EXERCISE REQUIREMENTS: A faithful transcription of all the data is required.

DATASET CONTENT:

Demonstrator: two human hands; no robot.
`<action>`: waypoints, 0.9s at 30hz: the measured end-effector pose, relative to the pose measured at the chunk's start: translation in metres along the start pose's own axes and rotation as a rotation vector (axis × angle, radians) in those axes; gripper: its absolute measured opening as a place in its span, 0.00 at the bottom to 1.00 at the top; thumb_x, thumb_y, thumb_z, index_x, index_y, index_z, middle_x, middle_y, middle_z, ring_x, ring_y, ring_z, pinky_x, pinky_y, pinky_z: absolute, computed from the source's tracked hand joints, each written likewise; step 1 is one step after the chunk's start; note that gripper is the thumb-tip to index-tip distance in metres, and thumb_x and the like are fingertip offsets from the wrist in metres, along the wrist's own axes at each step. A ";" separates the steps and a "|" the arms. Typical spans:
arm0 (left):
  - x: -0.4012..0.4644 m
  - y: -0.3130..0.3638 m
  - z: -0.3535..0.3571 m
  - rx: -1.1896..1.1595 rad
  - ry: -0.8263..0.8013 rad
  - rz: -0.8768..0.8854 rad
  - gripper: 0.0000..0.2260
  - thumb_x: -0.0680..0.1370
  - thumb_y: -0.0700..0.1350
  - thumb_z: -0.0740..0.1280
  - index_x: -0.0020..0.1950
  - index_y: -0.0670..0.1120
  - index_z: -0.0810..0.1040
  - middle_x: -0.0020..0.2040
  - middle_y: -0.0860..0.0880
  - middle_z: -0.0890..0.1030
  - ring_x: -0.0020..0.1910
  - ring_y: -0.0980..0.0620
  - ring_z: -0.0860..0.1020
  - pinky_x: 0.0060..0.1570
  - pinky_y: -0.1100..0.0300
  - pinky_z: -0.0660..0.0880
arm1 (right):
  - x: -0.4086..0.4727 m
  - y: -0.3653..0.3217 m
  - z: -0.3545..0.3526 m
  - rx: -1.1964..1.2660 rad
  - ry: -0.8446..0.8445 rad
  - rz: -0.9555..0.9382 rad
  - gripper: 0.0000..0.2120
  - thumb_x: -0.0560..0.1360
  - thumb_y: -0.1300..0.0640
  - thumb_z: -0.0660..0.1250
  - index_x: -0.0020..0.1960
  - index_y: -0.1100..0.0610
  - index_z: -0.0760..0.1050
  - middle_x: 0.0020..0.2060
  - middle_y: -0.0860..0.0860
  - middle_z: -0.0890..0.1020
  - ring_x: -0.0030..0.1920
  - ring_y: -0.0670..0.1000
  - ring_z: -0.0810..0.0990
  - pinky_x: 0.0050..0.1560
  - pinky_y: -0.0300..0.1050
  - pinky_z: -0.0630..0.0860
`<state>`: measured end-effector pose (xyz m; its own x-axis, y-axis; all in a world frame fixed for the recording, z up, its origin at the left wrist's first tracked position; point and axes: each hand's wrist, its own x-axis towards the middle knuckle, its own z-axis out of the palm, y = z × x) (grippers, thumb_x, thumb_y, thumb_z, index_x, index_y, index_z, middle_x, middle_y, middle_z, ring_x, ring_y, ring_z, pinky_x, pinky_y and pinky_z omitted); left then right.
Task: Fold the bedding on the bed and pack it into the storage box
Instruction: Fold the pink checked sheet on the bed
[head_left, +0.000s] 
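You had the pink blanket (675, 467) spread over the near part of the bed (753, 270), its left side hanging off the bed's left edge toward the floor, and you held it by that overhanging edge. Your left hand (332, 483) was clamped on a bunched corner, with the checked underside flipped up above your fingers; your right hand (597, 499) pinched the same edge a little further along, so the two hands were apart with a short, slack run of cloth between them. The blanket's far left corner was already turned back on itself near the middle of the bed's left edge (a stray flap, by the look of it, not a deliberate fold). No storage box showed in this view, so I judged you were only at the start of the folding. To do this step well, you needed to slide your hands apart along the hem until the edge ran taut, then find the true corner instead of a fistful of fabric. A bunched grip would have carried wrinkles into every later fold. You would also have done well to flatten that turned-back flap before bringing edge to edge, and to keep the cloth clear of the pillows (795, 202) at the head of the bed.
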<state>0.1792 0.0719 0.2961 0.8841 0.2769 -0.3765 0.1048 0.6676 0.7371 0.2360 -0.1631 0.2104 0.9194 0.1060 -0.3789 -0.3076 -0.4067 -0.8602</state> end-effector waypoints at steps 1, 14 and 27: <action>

SOLUTION BELOW:
Demonstrator: two human hands; no robot.
`<action>`: waypoints, 0.9s at 30hz: the measured end-effector pose, relative to the pose measured at the chunk's start: translation in metres along the start pose's own axes and rotation as a rotation vector (axis × angle, radians) in those axes; gripper: its absolute measured opening as a place in its span, 0.00 at the bottom to 1.00 at the top; thumb_x, thumb_y, thumb_z, index_x, index_y, index_z, middle_x, middle_y, middle_z, ring_x, ring_y, ring_z, pinky_x, pinky_y, pinky_z: absolute, computed from the source's tracked hand joints, each written likewise; step 1 is one step after the chunk's start; note that gripper is the thumb-tip to index-tip distance in metres, and thumb_x and the like are fingertip offsets from the wrist in metres, along the wrist's own axes at each step. A ";" separates the steps and a "|" the arms. Typical spans:
arm0 (left):
  - x: -0.4012..0.4644 m
  - y: -0.3130..0.3638 m
  - z: -0.3535..0.3571 m
  - rx: -1.1896..1.1595 rad
  - ry: -0.8263..0.8013 rad
  - rz: -0.8768..0.8854 rad
  - gripper: 0.0000..0.2260
  - thumb_x: -0.0680..0.1370
  - thumb_y: -0.0700..0.1350
  - thumb_z: -0.0740..0.1280
  - index_x: -0.0020..0.1950
  - index_y: -0.0670..0.1120
  - index_z: -0.0810..0.1040
  - middle_x: -0.0020..0.2040
  - middle_y: -0.0860..0.0880
  - middle_z: -0.0890..0.1030
  - ring_x: -0.0020..0.1910
  - ring_y: -0.0980..0.0620
  - ring_z: -0.0860..0.1020
  - pinky_x: 0.0060..0.1570
  - pinky_y: -0.1100..0.0300
  - pinky_z: -0.0660..0.0880
arm1 (right):
  - x: -0.4086..0.4727 m
  - y: -0.3653..0.3217 m
  - z: -0.3545..0.3526 m
  - rx: -1.1964..1.2660 rad
  - ry: -0.8446..0.8445 rad
  - rz: -0.9555..0.9382 rad
  - gripper: 0.0000..0.2120
  - thumb_x: -0.0560..0.1360
  - thumb_y: -0.1300..0.0640
  - thumb_z: -0.0660..0.1250
  - index_x: -0.0020..0.1960
  - index_y: -0.1100..0.0610
  - index_z: -0.0760..0.1050
  - middle_x: 0.0020..0.2060
  - middle_y: -0.0860..0.0860
  - middle_z: -0.0890..0.1020
  - ring_x: -0.0030..0.1920
  - ring_y: -0.0670..0.1000
  - ring_z: -0.0810..0.0990
  - pinky_x: 0.0050..0.1560
  - pinky_y: -0.0300..0.1050
  - pinky_z: -0.0630..0.0860
`<state>`: measured end-effector pose (xyz m; its own x-axis, y-axis; all in a world frame fixed for the recording, z up, its origin at the left wrist's first tracked position; point and axes: each hand's wrist, its own x-axis towards the middle knuckle, its own z-axis out of the palm, y = z × x) (grippers, thumb_x, thumb_y, thumb_z, index_x, index_y, index_z, middle_x, middle_y, middle_z, ring_x, ring_y, ring_z, pinky_x, pinky_y and pinky_z omitted); left then right.
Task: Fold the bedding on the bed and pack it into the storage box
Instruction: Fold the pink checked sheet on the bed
[head_left, +0.000s] 
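You had the pink blanket (675, 467) spread over the near part of the bed (753, 270), its left side hanging off the bed's left edge toward the floor, and you held it by that overhanging edge. Your left hand (332, 483) was clamped on a bunched corner, with the checked underside flipped up above your fingers; your right hand (597, 499) pinched the same edge a little further along, so the two hands were apart with a short, slack run of cloth between them. The blanket's far left corner was already turned back on itself near the middle of the bed's left edge (a stray flap, by the look of it, not a deliberate fold). No storage box showed in this view, so I judged you were only at the start of the folding. To do this step well, you needed to slide your hands apart along the hem until the edge ran taut, then find the true corner instead of a fistful of fabric. A bunched grip would have carried wrinkles into every later fold. You would also have done well to flatten that turned-back flap before bringing edge to edge, and to keep the cloth clear of the pillows (795, 202) at the head of the bed.
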<state>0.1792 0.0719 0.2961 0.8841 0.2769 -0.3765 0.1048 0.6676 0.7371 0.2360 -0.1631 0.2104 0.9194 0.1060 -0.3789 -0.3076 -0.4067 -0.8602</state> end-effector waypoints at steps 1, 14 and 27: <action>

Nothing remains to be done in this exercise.